The solution: decoupling the architecture

The breakthrough finally came when I started the universal_portfolios branch. I realized that if I decoupled the moving parts, everything snapped into place.

I broke the problem down into three independent, composable pieces:

  1. Predictors: the things that extract signals from the sequence of prices (like tracking a moving average or a trend). In modern OCO, this can also take the form of optimism, where we try to guess the next gradient before taking a step (Lekeufack & Jordan, 2024) and also (Orabona, 2019) chapter 12.
  2. Objectives: the instantaneous loss function we want to minimize (like log-wealth, or a hinge loss that penalizes margin violations).
  3. Engines: the core mathematical update rules that actually move the portfolio weights.

By isolating the engines, I could implement a unified FirstOrderOCO estimator that handles the heavy lifting. To satisfy the strict long-only, fully-invested constraints of the portfolio simplex, I implemented mirror descent and Follow-The-Regularized-Leader (FTRL) using different mirror maps.

Instead of writing a custom solver for every strategy, the update rule became a generalized FTRL expression:

\[\mathbf{w}_{t+1} = \textrm{argmin}_{\mathbf{w} \in \Delta_d} \left\{ \eta_t \sum_{s=1}^t \langle \mathbf{g}_s, \mathbf{w} \rangle + \psi(\mathbf{w}) \right\}\]

Where $\mathbf{g}_s$ is the gradient of our instantaneous objective, and $\psi(\mathbf{w})$ is a strictly convex regularizer that defines our mirror map geometry.

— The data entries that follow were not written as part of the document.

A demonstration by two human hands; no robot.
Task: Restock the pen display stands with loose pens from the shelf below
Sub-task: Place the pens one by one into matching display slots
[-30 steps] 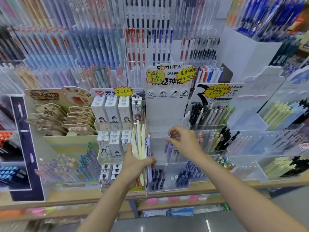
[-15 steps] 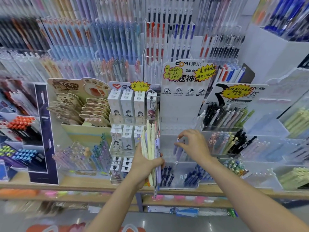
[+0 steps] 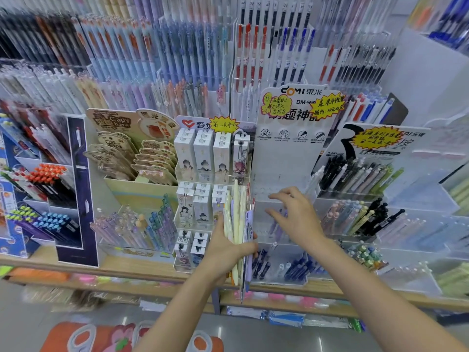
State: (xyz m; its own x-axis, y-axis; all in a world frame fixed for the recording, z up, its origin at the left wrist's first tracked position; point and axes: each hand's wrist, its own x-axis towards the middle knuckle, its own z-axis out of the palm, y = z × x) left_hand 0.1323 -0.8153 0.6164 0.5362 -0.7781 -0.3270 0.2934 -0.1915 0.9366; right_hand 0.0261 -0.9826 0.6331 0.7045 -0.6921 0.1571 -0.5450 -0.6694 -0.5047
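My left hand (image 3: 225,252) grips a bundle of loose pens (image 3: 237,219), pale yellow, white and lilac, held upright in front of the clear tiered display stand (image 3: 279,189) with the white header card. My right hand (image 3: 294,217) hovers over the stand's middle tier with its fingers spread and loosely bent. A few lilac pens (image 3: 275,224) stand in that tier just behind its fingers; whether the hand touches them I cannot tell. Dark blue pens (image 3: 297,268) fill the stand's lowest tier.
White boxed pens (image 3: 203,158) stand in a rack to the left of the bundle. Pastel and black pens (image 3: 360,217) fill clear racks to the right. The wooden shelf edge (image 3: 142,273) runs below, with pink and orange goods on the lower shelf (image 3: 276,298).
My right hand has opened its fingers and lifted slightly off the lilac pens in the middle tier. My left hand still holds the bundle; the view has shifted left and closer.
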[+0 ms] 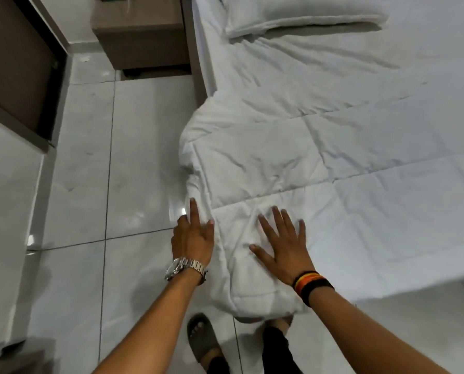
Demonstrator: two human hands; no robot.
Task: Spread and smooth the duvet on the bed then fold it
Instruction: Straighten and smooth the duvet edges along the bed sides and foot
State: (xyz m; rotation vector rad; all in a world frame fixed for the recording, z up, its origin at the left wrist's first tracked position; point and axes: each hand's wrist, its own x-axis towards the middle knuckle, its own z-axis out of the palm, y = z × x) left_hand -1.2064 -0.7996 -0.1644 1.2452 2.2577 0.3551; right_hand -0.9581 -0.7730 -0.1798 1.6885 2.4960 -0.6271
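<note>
A white quilted duvet (pixel 320 147) lies spread over the bed, wrinkled near its left side, with one corner hanging off the bed's near corner. My right hand (pixel 282 241) rests flat on the duvet near that corner, fingers apart. My left hand (pixel 194 236), with a metal watch on the wrist, touches the duvet's hanging left edge; the index finger points forward and the other fingers press into the fabric. I cannot tell if it grips the cloth. A white pillow (pixel 301 17) lies at the head of the bed.
A brown bedside cabinet (pixel 139 36) stands to the left of the bed's head. Glossy pale floor tiles (pixel 90 184) run along the bed's left side. A dark door frame (pixel 22 76) is at far left. My feet in sandals (pixel 201 338) stand at the bed's corner.
</note>
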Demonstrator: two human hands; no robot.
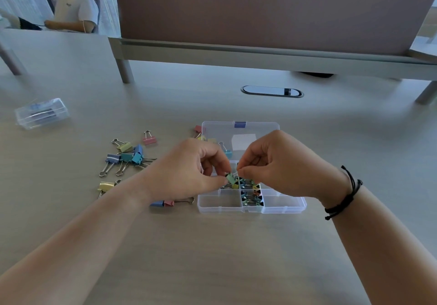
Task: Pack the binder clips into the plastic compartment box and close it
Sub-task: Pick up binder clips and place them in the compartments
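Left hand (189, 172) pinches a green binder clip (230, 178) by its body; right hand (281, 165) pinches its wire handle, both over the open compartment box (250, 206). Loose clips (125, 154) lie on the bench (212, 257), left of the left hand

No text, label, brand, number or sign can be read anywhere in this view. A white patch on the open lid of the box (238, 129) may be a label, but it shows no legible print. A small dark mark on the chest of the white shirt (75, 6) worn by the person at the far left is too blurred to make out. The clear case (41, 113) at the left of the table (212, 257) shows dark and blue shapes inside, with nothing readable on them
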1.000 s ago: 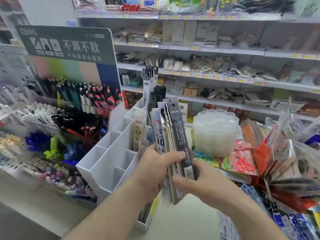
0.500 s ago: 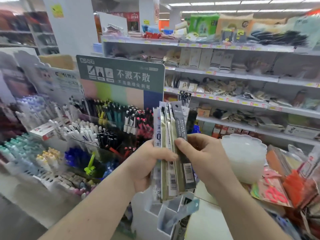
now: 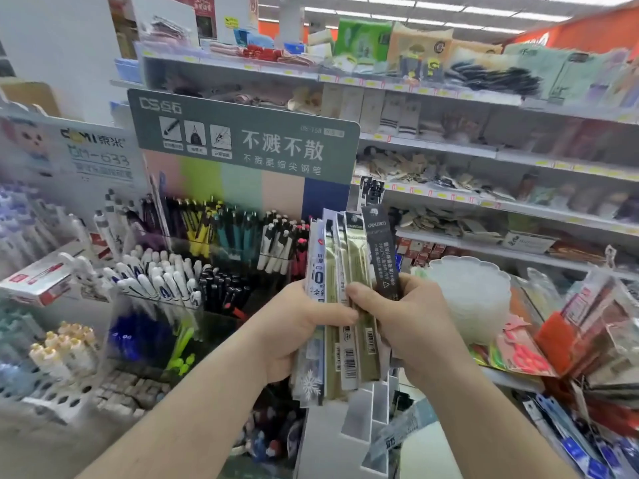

If I wanted to change how the weights were updated, I didn’t need to rewrite the trading logic. I just needed to swap out the regularizer $\psi$.

The interplay of mirror maps

This modularity allowed me to experiment with how different geometries affect portfolio learning. The choice of the mirror map fundamentally changes the algorithm’s behavior on the simplex.

For instance, using a standard Euclidean mirror map ($\psi(\mathbf{w}) = \frac{1}{2}|\mathbf{w}|_2^2$) gives us online gradient descent (OGD). But on the portfolio simplex, Euclidean geometry can be overly aggressive and often unsuited, as it doesn’t naturally respect the multiplicative nature of wealth.

Swap that for an entropic mirror map (the negative entropy function $\psi(\mathbf{w}) = \sum_i w_i \log w_i$), and the FirstOrderOCO engine instantly becomes the famous exponentiated gradient (EG) algorithm (Helmbold et al., 1998). The updates become elegantly multiplicative, naturally avoiding negative weights so that with a learning rate $\eta_t$ and the current gradients $\mathbf{g}_t$, one has the update rule:

\[w_{t+1,i} \propto \exp\!\left(-\eta_t \sum_{s=1}^t g_{s,i}\right)\]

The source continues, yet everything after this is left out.